## Your objective
Check which lines of the entries that follow hold "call", then give the number of those lines and nothing more.
---- Data in this exercise
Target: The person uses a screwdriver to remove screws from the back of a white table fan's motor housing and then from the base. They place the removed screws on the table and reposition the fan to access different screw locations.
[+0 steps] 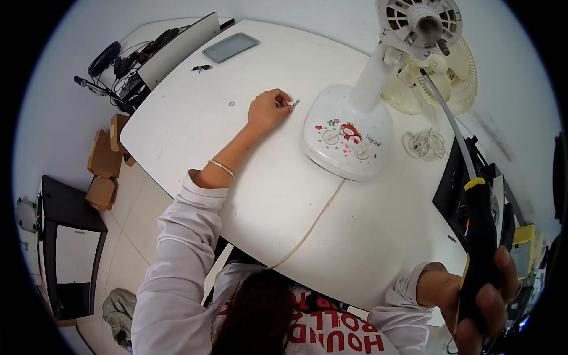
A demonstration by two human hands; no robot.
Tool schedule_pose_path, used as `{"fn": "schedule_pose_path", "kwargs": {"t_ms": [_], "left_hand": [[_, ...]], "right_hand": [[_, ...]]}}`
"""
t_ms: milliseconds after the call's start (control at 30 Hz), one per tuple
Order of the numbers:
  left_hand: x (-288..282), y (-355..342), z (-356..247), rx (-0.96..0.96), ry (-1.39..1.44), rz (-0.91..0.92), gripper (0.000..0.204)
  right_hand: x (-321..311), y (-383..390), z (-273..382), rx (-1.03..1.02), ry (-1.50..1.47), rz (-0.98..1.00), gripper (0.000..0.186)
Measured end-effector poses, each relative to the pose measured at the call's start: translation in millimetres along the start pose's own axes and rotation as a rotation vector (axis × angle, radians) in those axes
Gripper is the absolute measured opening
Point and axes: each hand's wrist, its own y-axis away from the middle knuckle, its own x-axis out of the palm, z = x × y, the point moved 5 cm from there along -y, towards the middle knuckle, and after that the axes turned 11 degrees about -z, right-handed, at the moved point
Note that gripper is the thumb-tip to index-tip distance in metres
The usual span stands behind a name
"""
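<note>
My left hand reaches across the white table, fingers pinched on a small metal screw or nut beside the fan base. My right hand at the lower right grips a long screwdriver with a black and yellow handle; its thin shaft points up toward the fan's motor head. The white desk fan stands on a round base with knobs and a red cartoon print. Its guard and blades are off, leaving the motor shaft bare.
A cream fan grille lies behind the fan, with a coiled white cord nearby. A small washer, a grey tray and a small black item lie on the table. Cardboard boxes sit on the floor at left.
</note>
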Motion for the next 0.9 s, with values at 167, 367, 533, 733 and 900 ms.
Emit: {"fn": "schedule_pose_path", "kwargs": {"t_ms": [167, 367, 533, 733, 900], "left_hand": [[-4, -5, 4, 0.054, 0.05, 0.026, 0.02], [-3, -5, 2, 0.067, 0.0, 0.014, 0.016], [-4, -3, 0, 0.075, -0.015, 0.008, 0.014], [-4, 0, 0, 0.07, -0.013, -0.003, 0.014], [-2, 0, 0, 0.059, -0.034, -0.026, 0.014]], "right_hand": [[1, 0, -2, -0.021, -0.017, -0.035, 0.038], [4, 0, -1, -0.037, 0.03, -0.083, 0.034], [4, -1, -1, -0.032, 0.03, -0.059, 0.033], [12, -17, -4, -0.139, -0.058, -0.069, 0.033], [19, -25, -11, -0.346, -0.209, -0.098, 0.038]]}}
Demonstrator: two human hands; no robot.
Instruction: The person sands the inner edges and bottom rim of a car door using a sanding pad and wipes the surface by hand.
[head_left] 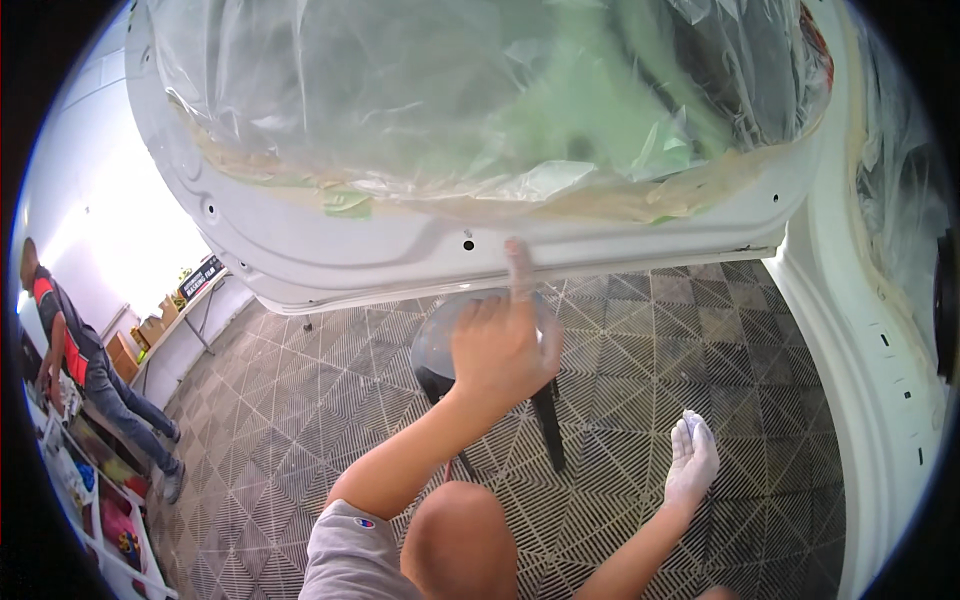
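Note:
A white car door hangs open in front of me, its upper part masked with clear plastic film and strips of tape. My left hand is raised, its index finger stretched out and touching the door's lower edge next to a small hole; the other fingers are loosely curled and hold nothing. My right hand looks white, gloved or coated, and hovers low over the floor with flat, empty fingers. My bare knee shows at the bottom.
A round grey stool on dark legs stands under the door, partly behind my left hand. The floor is grey grid tile. The white car body curves along the right. A person stands at far left by shelves.

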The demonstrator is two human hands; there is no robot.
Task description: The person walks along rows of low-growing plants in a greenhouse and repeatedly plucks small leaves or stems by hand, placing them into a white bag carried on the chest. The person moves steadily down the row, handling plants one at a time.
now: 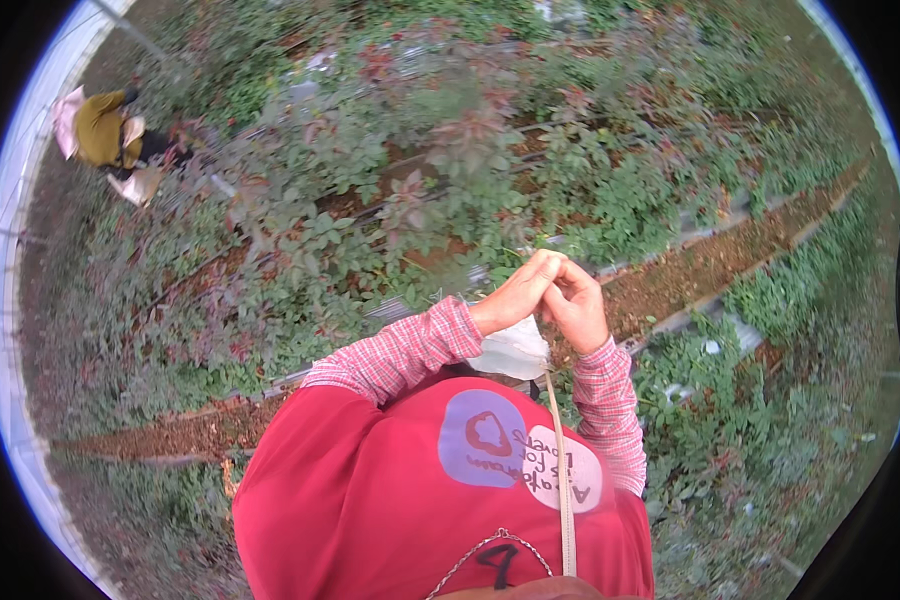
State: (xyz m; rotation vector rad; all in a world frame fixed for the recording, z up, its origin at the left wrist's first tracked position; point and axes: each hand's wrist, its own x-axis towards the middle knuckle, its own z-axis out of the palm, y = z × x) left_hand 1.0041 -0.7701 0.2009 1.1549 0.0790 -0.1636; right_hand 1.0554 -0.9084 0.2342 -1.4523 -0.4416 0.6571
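Observation:
My left hand (518,294) and my right hand (578,308) meet in front of my body, fingertips pressed together. Both are closed, and whatever sits between the fingers, if anything, is hidden or too small to name. Just below them hangs a white bag (510,352), with a pale strap (562,460) running up over my red shirt. Beyond the fingertips grow leafy bushes (460,150) with green and reddish leaves; I cannot tell whether my fingers touch any of them.
Bare soil paths run between the plant rows, one (710,255) to the right and one (180,430) to the left. Strips of plastic sheeting (400,308) edge the rows. At the far left, a person in a mustard top (100,130) bends among the plants with a white bag (138,187).

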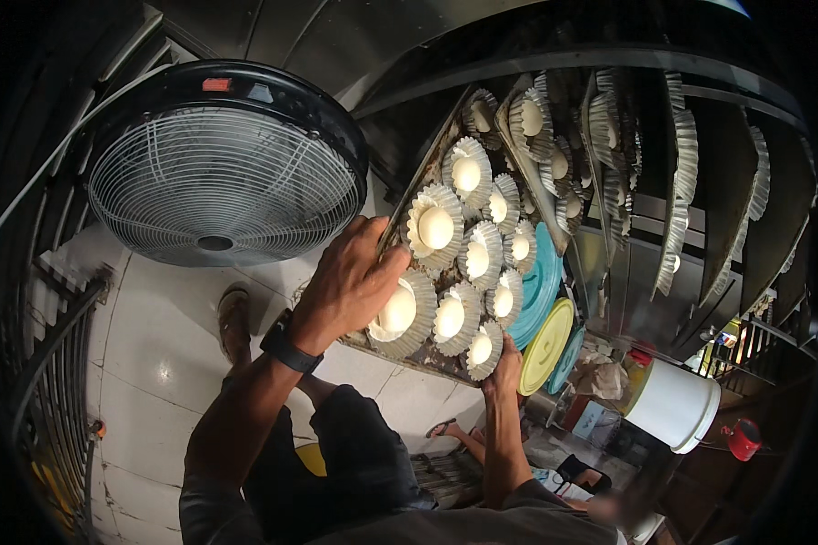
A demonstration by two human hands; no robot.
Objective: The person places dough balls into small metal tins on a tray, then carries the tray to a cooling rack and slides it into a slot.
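Tiled floor underlies a loaded rack. Left hand grips the left edge of the tray; right hand grips its near right corner. Tray location: rack's near side, not fully inside. Filling appears complete: each visible fluted tin holds one pale ball.

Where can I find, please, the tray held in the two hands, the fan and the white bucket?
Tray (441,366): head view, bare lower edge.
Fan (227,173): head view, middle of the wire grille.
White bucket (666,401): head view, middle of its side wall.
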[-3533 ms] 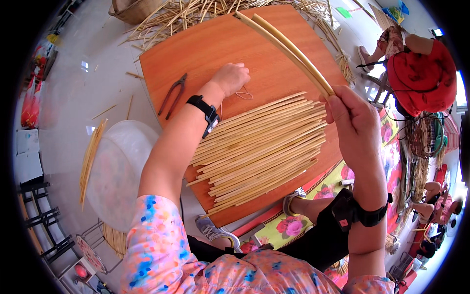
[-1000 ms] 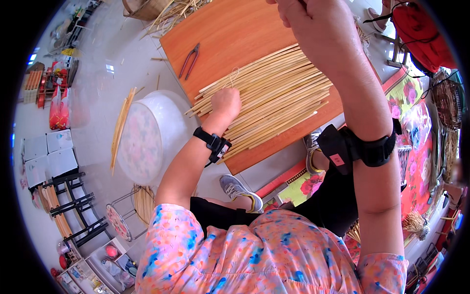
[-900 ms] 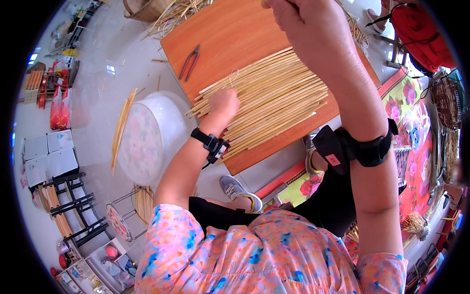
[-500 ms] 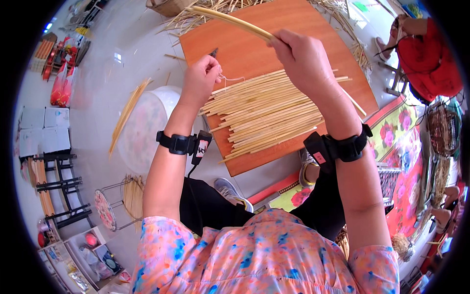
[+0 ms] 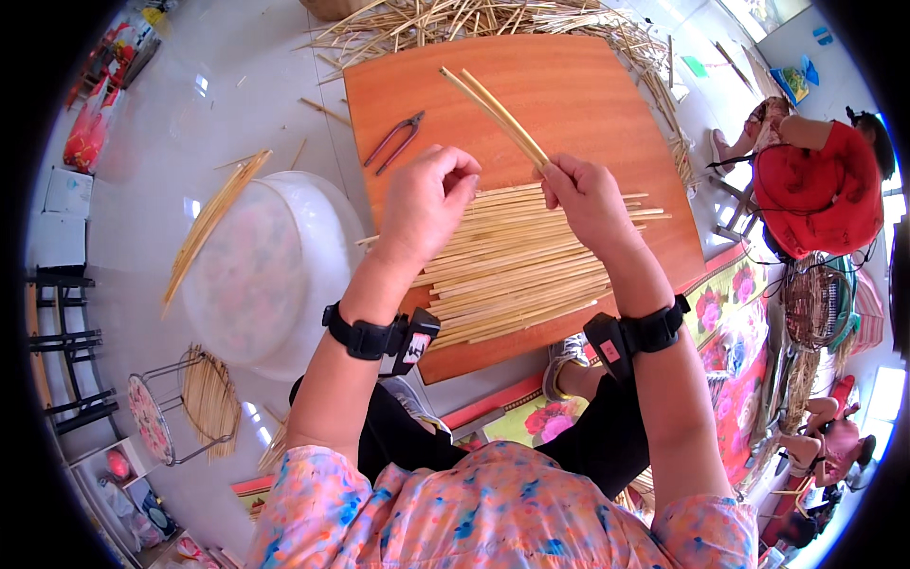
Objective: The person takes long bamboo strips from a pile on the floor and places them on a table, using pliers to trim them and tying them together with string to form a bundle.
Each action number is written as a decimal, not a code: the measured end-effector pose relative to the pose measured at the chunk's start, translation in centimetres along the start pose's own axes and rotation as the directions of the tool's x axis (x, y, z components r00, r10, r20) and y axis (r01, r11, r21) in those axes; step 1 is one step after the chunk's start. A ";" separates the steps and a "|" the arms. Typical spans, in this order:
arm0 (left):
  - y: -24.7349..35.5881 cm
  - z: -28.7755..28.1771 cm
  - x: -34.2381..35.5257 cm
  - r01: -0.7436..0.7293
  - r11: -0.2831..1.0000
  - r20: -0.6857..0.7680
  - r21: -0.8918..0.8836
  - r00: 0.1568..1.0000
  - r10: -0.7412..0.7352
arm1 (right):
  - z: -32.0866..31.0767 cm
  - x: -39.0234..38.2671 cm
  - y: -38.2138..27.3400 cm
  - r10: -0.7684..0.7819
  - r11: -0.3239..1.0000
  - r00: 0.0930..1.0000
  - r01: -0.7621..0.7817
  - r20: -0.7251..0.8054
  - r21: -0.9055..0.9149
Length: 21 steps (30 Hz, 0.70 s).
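Observation:
Pale straw stalks (image 5: 498, 112), two of them visible, stick up and away to the left from my right hand (image 5: 590, 197), which pinches them at their near end. My left hand (image 5: 424, 201) is curled with its fingertips together, level with the right and a little apart from it; whatever it may hold is hidden. Below both hands, a row of straw stalks (image 5: 521, 270) lies side by side on the orange-brown wooden table (image 5: 398, 76). Left of it, beyond my left hand, rest red-handled cutters (image 5: 394, 142).
Loose straw (image 5: 493, 17) heaps along the table's far edge. To the left stand a round whitish translucent tub (image 5: 275, 266) with a straw bundle (image 5: 218, 223) on its rim, and a wire-framed stool (image 5: 185, 408). A person in red (image 5: 820, 194) sits at the right.
My right hand has come down and nearer with the stalks, which now point more away from me. My left hand has moved right, uncovering the cutters; the thin thread at its fingers no longer shows.

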<state>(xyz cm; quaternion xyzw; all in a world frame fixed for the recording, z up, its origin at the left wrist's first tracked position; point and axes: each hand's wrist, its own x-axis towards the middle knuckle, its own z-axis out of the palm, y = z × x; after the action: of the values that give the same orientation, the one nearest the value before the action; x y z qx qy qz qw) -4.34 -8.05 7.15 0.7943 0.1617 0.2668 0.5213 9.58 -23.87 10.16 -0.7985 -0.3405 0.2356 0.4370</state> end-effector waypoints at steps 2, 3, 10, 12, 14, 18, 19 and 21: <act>0.5 0.0 0.1 -0.032 0.998 -0.001 0.048 0.999 0.032 | 0.4 0.3 0.1 0.007 1.000 1.000 -0.007 0.013 0.014; 0.7 0.0 0.1 -0.048 0.996 0.002 0.072 0.999 0.048 | 0.6 0.4 -0.1 0.023 1.000 1.000 -0.024 0.021 0.014; -0.3 -0.3 0.3 -0.196 0.892 0.077 0.407 0.981 0.180 | 1.8 1.8 1.1 0.061 0.989 0.995 -0.071 0.079 0.127; -0.5 -0.5 0.4 -0.173 0.878 0.094 0.447 0.985 0.146 | 2.1 2.1 1.2 0.067 0.986 0.994 -0.079 0.084 0.145; -0.6 -0.5 0.5 -0.151 0.880 0.112 0.451 0.987 0.112 | 2.3 2.3 1.3 0.073 0.985 0.994 -0.084 0.082 0.147; -1.1 -0.4 0.8 -0.145 0.920 0.130 0.364 0.986 0.104 | 2.4 2.5 1.2 0.063 0.989 0.993 -0.076 0.096 0.130; -1.3 -0.5 0.8 -0.155 0.929 0.129 0.336 0.985 0.117 | 2.4 2.5 1.2 0.065 0.989 0.994 -0.076 0.092 0.127; -1.5 -0.4 0.8 -0.141 0.952 0.128 0.271 0.986 0.109 | 2.5 2.6 1.5 0.069 0.990 0.994 -0.079 0.085 0.119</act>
<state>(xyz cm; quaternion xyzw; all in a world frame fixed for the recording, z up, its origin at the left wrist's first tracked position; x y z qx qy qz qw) -3.88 -6.71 6.10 0.8821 0.1177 0.2292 0.3944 10.09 -21.16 7.45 -0.7721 -0.3129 0.3042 0.4621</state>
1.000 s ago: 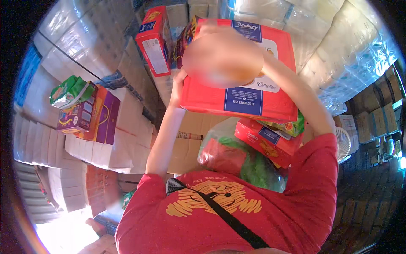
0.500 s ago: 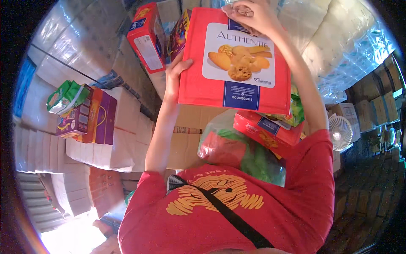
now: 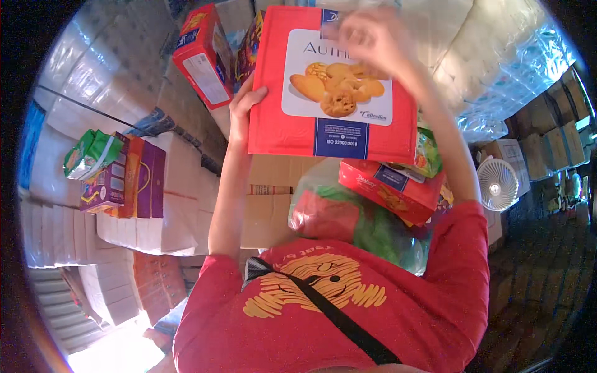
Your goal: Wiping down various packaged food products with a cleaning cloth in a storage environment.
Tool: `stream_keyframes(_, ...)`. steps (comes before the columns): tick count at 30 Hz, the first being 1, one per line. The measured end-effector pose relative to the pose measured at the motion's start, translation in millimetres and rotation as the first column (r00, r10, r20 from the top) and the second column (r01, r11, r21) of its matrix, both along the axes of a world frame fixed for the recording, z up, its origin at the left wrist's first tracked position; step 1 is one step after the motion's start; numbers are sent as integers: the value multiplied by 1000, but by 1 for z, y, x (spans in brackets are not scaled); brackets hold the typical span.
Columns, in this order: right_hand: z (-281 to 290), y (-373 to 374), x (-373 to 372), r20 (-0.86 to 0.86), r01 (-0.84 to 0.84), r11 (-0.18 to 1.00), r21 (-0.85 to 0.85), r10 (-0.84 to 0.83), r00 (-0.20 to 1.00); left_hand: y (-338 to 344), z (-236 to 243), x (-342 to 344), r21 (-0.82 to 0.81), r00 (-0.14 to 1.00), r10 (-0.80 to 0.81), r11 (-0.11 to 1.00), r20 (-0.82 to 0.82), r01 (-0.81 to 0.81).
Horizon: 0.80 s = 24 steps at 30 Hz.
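Biscuit box btwn L hand, at its L edge, & R hand, over its top. Upright carton beyond L hand; fan R of R hand; plastic bag below both.

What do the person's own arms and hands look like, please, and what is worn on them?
The red shirt sleeves are short, leaving both forearms bare. The left hand shows no glove; the right hand looks ungloved too, but blur hides its finer detail.
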State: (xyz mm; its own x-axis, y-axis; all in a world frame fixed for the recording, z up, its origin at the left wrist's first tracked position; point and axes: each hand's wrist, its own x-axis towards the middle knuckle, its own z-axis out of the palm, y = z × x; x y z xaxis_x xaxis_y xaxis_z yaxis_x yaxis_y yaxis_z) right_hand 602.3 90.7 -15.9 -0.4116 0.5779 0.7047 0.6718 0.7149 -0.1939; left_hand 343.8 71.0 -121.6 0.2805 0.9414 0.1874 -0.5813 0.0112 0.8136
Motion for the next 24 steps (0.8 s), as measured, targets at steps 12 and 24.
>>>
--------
## Your response
2